**Aim of the exercise**: Transcribe word for word the lines below from the line with "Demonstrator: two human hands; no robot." through the line with "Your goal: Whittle", ends included.
────
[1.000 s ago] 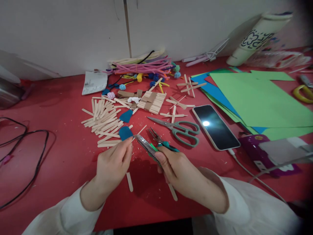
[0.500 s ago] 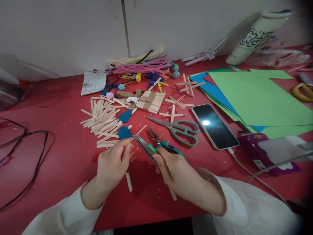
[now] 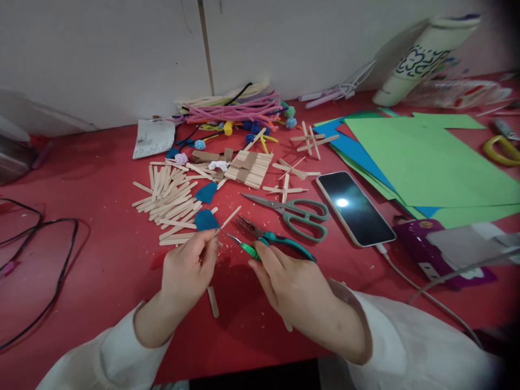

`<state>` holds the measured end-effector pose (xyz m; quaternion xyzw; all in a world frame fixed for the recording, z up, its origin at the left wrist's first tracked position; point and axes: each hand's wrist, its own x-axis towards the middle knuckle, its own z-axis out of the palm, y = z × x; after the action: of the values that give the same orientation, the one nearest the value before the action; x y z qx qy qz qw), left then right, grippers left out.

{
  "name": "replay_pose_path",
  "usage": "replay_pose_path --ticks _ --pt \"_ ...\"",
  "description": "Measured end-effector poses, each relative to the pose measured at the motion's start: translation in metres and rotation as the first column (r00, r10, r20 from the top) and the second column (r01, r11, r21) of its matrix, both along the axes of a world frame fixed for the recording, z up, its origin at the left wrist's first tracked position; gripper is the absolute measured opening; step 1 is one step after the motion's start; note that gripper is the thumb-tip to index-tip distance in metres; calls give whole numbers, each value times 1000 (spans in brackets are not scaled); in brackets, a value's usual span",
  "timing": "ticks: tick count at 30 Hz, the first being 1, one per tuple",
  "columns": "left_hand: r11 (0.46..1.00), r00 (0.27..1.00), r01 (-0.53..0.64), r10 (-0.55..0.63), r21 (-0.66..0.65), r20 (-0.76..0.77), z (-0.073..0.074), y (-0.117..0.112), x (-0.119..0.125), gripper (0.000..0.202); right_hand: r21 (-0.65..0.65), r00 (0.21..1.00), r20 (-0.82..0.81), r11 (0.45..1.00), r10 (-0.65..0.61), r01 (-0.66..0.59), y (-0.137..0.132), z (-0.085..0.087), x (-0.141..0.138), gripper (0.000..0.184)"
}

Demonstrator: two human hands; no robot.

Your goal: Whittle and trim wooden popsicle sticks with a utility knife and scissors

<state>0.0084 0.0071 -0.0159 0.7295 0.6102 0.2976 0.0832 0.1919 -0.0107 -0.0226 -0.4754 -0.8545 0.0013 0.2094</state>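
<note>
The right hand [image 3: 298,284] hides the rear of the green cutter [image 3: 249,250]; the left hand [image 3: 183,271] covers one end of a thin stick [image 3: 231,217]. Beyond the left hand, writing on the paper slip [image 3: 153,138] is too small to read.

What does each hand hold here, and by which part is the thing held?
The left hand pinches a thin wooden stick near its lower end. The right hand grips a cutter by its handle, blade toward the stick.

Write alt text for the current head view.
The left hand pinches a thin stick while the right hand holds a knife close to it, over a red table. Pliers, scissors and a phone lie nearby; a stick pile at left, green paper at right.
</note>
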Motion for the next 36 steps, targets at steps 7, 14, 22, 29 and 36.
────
**Solution below**:
Demonstrator: two human hands; no robot.

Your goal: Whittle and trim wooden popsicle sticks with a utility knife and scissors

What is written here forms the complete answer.